• _Exercise objective_
Each entry must be returned exactly. None may be omitted.

• _Records to process_
▼
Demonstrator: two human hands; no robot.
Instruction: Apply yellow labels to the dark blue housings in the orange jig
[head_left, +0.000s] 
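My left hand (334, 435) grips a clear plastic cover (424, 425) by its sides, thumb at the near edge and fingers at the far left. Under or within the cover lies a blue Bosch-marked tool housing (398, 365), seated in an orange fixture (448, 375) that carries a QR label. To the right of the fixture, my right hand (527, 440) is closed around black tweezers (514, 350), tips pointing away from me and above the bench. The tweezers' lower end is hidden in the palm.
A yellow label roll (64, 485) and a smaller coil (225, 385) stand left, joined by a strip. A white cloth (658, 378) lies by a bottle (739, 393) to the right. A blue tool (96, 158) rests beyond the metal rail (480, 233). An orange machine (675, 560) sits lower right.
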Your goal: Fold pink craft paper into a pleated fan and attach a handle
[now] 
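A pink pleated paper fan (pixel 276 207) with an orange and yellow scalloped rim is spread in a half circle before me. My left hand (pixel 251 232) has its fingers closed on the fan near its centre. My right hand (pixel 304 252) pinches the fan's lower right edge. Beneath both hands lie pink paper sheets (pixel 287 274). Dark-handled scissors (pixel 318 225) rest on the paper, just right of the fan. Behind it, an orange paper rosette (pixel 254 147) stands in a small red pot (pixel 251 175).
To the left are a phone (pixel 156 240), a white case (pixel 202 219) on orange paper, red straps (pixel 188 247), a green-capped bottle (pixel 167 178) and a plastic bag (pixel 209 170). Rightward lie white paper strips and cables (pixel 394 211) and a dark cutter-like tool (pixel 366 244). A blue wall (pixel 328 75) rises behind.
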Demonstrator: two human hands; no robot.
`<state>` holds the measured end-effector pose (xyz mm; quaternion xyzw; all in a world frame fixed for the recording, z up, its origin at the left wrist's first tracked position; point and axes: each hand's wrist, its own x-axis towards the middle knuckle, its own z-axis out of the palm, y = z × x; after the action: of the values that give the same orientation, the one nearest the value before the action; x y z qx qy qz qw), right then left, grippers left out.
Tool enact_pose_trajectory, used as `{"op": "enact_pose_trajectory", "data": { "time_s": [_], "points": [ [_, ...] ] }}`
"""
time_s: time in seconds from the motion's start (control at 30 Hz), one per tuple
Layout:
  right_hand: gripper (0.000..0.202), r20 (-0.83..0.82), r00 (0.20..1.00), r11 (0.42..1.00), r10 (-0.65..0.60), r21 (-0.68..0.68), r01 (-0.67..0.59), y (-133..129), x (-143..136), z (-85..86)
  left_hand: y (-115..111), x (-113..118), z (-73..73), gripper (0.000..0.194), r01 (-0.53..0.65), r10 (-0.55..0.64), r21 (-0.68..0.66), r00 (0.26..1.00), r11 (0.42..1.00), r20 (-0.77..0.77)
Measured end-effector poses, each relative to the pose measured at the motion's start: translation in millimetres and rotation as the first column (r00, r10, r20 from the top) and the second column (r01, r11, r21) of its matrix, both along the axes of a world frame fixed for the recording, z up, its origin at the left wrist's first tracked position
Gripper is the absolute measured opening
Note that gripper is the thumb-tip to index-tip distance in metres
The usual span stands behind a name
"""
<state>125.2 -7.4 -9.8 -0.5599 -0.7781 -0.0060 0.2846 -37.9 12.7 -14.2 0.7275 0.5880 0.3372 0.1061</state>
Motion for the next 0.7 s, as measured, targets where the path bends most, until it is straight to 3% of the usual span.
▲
• _Your solution_
Demonstrator: two human hands; no robot.
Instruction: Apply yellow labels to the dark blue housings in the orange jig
[head_left, +0.000s] 
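My left hand (334, 435) grips a clear plastic cover (424, 425) by its sides, thumb at the near edge and fingers at the far left. Under or within the cover lies a blue Bosch-marked tool housing (398, 365), seated in an orange fixture (448, 375) that carries a QR label. To the right of the fixture, my right hand (527, 440) is closed around black tweezers (514, 350), tips pointing away from me and above the bench. The tweezers' lower end is hidden in the palm.
A yellow label roll (64, 485) and a smaller coil (225, 385) stand left, joined by a strip. A white cloth (658, 378) lies by a bottle (739, 393) to the right. A blue tool (96, 158) rests beyond the metal rail (480, 233). An orange machine (675, 560) sits lower right.
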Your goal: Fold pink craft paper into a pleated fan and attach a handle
[now] 
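A pink pleated paper fan (pixel 276 207) with an orange and yellow scalloped rim is spread in a half circle before me. My left hand (pixel 251 232) has its fingers closed on the fan near its centre. My right hand (pixel 304 252) pinches the fan's lower right edge. Beneath both hands lie pink paper sheets (pixel 287 274). Dark-handled scissors (pixel 318 225) rest on the paper, just right of the fan. Behind it, an orange paper rosette (pixel 254 147) stands in a small red pot (pixel 251 175).
To the left are a phone (pixel 156 240), a white case (pixel 202 219) on orange paper, red straps (pixel 188 247), a green-capped bottle (pixel 167 178) and a plastic bag (pixel 209 170). Rightward lie white paper strips and cables (pixel 394 211) and a dark cutter-like tool (pixel 366 244). A blue wall (pixel 328 75) rises behind.
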Demonstrator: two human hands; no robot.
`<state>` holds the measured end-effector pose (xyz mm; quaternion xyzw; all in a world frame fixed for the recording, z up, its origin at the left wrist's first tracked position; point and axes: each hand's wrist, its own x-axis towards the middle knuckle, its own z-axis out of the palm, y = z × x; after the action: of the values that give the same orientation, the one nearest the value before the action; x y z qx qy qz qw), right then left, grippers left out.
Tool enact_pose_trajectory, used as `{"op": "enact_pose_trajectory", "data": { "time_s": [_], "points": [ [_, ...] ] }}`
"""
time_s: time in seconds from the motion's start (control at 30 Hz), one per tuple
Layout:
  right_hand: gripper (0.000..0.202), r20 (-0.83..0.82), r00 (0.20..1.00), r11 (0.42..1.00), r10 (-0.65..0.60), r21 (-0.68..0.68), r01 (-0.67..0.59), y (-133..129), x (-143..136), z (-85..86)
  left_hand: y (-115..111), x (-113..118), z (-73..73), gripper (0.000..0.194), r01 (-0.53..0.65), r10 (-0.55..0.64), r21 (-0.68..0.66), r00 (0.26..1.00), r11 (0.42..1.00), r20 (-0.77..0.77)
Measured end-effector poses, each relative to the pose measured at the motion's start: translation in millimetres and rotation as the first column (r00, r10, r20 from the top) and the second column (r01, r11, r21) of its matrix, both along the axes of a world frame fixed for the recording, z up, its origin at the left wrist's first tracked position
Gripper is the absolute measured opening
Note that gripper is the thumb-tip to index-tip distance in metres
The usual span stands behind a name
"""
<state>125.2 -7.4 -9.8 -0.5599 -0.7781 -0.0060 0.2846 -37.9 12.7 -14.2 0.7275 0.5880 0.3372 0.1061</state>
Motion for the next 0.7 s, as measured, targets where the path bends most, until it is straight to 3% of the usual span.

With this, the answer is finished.